By this time, I learned on CKNW that there was a “police incident” on the Lions Gate Bridge. Commuters to and from the North Shore were warned to use the Ironworkers Memorial Second Narrows bridge over the harbour. All very well and good to know when I was stopped on Georgia heading west.
It was an hour by the time I reached the head of my lane on Georgia and Denman. There, I found a police car straddled across the road behind the traffic ahead, orange pylons blocking my own lane, and a police officer directing traffic to go south on Denman or north the short distance towards the water. As I hesitated turning right, the officer yelled at me to “move along, you can’t stop there.” I yelled back, “How are we supposed to get back on the bridge eventually?” He replied, this time somewhat more politely, that “it would be faster to go over the Ironworkers Second Narrows Bridge.” OK, I could do that, so I continued my turn.

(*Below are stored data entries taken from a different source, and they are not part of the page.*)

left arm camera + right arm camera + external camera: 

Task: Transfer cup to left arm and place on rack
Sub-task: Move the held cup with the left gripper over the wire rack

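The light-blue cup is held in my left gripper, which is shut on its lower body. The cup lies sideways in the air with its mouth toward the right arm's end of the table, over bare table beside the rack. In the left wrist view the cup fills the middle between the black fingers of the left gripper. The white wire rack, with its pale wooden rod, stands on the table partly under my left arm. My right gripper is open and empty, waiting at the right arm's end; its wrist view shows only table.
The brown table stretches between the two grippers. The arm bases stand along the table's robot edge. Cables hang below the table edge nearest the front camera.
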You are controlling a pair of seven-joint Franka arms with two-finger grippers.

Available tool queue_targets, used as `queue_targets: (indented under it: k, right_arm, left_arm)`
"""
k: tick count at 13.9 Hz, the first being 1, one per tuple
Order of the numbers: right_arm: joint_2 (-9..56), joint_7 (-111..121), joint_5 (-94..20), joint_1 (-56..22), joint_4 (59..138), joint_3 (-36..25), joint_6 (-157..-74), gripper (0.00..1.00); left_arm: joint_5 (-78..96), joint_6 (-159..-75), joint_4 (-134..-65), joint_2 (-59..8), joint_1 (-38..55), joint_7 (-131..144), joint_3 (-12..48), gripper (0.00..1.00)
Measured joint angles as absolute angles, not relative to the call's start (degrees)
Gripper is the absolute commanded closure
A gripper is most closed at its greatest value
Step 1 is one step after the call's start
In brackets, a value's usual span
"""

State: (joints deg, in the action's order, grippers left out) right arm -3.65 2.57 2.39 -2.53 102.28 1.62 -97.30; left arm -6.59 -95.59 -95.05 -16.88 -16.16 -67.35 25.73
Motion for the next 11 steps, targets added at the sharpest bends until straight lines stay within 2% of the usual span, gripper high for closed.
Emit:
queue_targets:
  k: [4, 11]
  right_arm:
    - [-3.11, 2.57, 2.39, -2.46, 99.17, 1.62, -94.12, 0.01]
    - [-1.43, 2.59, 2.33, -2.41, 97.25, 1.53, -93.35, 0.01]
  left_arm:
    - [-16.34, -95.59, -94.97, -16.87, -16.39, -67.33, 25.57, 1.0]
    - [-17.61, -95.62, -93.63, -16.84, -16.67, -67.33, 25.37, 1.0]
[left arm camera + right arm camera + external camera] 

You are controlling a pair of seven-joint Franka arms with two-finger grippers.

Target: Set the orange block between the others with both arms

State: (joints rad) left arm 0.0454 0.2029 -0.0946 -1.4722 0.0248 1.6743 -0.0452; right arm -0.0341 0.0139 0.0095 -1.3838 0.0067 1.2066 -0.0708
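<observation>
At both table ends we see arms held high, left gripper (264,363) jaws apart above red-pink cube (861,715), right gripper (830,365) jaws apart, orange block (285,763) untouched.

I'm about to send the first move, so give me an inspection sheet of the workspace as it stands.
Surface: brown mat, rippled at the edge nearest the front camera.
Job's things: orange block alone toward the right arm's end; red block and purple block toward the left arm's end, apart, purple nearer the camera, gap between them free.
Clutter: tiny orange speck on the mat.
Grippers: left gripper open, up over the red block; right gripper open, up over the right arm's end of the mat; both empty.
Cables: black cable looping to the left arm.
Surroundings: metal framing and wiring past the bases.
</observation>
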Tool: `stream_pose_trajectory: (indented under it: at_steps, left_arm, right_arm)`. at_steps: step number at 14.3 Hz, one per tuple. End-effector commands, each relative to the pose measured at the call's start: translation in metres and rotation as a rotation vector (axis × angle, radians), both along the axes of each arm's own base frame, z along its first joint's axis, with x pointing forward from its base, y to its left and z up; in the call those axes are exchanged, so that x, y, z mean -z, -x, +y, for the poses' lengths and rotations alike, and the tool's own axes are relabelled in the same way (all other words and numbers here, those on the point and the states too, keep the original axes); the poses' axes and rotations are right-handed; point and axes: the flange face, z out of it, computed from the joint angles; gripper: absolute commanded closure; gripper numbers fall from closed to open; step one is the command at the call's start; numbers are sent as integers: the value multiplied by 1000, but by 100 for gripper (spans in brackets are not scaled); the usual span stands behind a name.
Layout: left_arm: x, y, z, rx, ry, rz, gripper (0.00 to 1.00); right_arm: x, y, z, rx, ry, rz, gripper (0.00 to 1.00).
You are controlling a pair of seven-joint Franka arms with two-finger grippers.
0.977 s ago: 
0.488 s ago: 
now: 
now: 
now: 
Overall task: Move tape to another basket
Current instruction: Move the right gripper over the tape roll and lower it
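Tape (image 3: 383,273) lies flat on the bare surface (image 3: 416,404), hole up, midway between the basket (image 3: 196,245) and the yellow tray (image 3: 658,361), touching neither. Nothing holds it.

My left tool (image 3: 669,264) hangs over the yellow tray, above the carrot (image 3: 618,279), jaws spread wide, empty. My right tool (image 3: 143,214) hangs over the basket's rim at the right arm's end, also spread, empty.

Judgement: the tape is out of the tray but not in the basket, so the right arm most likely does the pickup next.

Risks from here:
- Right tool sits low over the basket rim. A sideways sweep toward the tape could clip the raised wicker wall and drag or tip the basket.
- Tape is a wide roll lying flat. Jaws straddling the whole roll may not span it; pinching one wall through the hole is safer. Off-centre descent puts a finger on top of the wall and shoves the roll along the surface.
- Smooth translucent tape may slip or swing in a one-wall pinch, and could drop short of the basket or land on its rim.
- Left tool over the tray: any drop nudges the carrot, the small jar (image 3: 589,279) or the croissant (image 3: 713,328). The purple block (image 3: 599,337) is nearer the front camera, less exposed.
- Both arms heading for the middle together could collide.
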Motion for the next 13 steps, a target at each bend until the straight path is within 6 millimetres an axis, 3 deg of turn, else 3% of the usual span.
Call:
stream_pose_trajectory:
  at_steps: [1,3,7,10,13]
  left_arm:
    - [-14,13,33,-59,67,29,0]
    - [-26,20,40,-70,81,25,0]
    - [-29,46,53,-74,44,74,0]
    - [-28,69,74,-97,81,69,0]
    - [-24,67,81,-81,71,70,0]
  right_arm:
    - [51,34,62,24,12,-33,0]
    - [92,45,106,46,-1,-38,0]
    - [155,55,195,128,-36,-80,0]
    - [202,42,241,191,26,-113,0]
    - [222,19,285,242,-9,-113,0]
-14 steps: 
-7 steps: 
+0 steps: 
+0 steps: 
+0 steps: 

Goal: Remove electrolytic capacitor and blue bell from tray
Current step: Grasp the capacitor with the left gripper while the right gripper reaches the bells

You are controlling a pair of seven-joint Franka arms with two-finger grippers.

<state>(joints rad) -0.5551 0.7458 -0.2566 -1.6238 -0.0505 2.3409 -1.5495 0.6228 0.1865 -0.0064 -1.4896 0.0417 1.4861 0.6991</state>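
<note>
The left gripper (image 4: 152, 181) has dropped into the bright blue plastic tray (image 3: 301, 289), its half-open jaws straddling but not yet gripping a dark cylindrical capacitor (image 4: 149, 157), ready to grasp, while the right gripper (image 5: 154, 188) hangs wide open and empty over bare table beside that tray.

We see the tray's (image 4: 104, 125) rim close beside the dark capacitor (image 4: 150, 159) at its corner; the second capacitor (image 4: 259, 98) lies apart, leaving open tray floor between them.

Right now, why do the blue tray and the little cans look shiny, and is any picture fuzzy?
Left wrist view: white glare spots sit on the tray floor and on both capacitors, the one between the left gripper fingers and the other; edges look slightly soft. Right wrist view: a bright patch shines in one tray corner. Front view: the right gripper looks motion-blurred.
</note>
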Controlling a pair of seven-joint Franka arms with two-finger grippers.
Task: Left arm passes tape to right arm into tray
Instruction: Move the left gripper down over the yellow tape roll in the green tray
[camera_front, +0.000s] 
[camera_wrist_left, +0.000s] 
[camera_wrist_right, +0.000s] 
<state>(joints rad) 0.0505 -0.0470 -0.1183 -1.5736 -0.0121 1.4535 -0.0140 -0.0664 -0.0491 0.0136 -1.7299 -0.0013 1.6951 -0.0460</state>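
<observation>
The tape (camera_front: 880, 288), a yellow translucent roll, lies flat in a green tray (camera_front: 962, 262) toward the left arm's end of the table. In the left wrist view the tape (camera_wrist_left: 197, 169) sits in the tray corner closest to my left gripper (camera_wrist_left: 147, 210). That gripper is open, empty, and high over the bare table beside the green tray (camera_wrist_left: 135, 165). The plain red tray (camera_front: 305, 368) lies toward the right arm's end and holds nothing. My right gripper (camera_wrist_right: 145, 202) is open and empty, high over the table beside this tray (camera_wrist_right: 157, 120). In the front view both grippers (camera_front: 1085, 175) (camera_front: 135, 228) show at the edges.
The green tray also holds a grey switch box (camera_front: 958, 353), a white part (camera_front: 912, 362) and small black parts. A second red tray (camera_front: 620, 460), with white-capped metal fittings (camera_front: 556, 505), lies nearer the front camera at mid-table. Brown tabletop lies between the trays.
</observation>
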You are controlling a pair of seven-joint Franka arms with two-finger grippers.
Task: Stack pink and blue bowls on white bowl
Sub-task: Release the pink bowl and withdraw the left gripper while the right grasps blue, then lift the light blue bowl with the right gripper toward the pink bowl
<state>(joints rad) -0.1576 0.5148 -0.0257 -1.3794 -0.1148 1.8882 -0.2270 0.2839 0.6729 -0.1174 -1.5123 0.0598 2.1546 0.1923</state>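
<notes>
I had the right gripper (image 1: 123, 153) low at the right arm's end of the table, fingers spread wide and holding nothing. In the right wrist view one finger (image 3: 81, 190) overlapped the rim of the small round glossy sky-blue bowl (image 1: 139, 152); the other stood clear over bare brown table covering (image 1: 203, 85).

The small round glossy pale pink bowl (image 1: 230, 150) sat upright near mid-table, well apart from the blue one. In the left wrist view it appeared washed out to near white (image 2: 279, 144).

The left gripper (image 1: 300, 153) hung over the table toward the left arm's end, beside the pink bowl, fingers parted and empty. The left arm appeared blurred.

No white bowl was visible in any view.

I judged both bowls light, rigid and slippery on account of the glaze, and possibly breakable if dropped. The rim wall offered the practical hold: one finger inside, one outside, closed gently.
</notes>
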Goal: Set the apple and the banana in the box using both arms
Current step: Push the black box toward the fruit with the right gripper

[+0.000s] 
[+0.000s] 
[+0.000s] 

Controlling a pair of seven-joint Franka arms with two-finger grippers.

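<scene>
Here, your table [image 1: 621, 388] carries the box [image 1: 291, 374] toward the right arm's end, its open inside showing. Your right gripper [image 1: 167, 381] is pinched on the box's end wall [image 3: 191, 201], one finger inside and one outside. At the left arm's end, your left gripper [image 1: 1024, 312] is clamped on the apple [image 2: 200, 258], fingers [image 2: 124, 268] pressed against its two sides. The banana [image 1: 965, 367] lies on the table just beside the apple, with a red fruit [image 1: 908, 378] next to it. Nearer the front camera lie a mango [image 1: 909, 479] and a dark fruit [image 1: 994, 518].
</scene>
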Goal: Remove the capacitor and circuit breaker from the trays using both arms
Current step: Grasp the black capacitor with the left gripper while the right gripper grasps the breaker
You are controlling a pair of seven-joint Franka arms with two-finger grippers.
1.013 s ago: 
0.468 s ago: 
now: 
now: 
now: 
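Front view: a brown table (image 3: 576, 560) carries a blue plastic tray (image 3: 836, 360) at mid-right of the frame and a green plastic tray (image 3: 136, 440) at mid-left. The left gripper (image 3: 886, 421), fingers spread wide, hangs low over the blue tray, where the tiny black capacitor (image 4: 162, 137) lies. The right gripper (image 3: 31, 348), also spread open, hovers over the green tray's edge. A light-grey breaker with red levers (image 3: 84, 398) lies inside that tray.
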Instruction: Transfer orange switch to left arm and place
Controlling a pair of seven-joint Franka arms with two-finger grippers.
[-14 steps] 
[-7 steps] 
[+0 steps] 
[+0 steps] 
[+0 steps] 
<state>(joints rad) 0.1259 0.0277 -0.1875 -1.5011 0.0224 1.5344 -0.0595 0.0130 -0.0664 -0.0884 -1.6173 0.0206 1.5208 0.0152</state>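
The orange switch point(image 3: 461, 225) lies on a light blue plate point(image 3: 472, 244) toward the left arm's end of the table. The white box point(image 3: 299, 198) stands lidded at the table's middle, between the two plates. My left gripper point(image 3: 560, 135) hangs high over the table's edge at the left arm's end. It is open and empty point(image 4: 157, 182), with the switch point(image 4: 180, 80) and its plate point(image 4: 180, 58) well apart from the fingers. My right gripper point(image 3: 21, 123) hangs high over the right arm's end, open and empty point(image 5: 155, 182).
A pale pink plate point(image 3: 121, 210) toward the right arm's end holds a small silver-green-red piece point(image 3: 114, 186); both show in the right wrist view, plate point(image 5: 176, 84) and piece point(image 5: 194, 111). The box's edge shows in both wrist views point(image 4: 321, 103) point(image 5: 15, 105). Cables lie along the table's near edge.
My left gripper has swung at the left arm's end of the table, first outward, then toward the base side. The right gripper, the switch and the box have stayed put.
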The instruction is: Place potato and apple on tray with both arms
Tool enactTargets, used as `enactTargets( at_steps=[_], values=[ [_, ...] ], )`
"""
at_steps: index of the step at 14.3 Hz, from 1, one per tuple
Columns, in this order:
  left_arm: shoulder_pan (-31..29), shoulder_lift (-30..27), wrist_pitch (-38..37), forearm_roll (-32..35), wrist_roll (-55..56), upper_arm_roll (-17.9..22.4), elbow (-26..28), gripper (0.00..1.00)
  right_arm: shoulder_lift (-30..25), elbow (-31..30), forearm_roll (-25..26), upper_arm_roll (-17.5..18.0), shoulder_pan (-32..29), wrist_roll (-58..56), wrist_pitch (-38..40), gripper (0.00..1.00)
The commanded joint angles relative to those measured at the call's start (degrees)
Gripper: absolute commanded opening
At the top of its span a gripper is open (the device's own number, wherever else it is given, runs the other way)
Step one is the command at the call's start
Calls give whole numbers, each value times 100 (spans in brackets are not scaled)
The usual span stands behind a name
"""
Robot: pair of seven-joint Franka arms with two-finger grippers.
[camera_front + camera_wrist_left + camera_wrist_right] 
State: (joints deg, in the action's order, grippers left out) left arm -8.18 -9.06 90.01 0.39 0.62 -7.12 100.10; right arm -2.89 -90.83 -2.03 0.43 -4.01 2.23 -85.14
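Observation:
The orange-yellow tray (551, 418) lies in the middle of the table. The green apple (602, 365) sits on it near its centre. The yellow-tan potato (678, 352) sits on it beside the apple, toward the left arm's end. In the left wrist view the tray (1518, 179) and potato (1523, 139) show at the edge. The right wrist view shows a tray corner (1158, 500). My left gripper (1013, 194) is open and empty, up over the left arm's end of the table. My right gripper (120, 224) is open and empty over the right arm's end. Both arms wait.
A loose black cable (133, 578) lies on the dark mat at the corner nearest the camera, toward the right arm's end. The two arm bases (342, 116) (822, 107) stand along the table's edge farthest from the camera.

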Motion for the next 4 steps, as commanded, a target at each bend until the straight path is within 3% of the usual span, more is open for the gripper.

I had never been on this street before but knew that there was a road going east along the downtown waterfront and hoped that I could find it. Sure enough, I followed a couple of other cars as we turned right, and then left, and then right, and then left again through the maze of condos, hotels and office towers near Coal Harbour leading back to Cardero and onto the Convention Centre. This was not the street I was looking for, but I soon found myself on Hastings Street heading east. It was clear sailing across the city. Past Granville Street and Seymour, skirting Gastown, past Victory Square at Cambie and into Vancouver’s famous East Side, across Main Street, and into the port lands. As there were few cars on the street, I could notice the landmarks as I passed, and the colourful characters on the sidewalks.
Until I hit Powell Street. There my flight of fantasy came to an abrupt end and I found myself joining a single lane of traffic heading east bumper to bumper.
By this time, CKNW reported that traffic was backed up on the freeway leading to the Second Narrows Bridge, all the way to Capilano on the north shore, Sprotte Street in Burnaby, and Powell Street in Vancouver. Tell me about it. I was on Powell Street, a long way from the freeway. Apparently, the four North Shore bus routes that normally go over the Lions Gate Bridge were diverted to the foot of Lonsdale in North Vancouver where there was a four-ferry wait for pedestrians to cross the harbour on the seabus. As I sat, hardly moving at all, I saw huge transport trucks moving back and forth on an elevated roadway beside the port installations beyond the railroad tracks. Too bad that road was closed to the public.
Inching my way east on Powell, I saw two cars pull off on a quiet street that angled to the left. There was a sign saying, “No left turn 3:30 to 6:30 p.m. Monday to Friday,” and another saying, “Local traffic area.” I also noticed a group of four or five adult cyclists emerging from the same street heading west. It occurred to me that they may have come on a bicycle path over the bridge from the North Shore, and that this might well be a short-cut to the freeway. What the heck? I had nothing to lose and made the turn.
I found myself on a pleasant street lined with nice houses built to enjoy a spectacular view of the port facilities, the harbour and the North Shore. As I travelled east on the street, I revelled at how quiet it was, how few cars there were, and how I could slow down to take in the view. Eventually, I found a park where I could stop and take photos of the Second Narrows bridge and the mountains across the water. What a glorious spot which I never before knew existed. I spoke to a couple of locals and asked if the road did lead to the freeway further on. “Yes, it does,” they replied, but, “it dipsy-doodles around corners and you have to pay attention.” Great, I got back into my car and headed east. Just think of all the cars I was passing.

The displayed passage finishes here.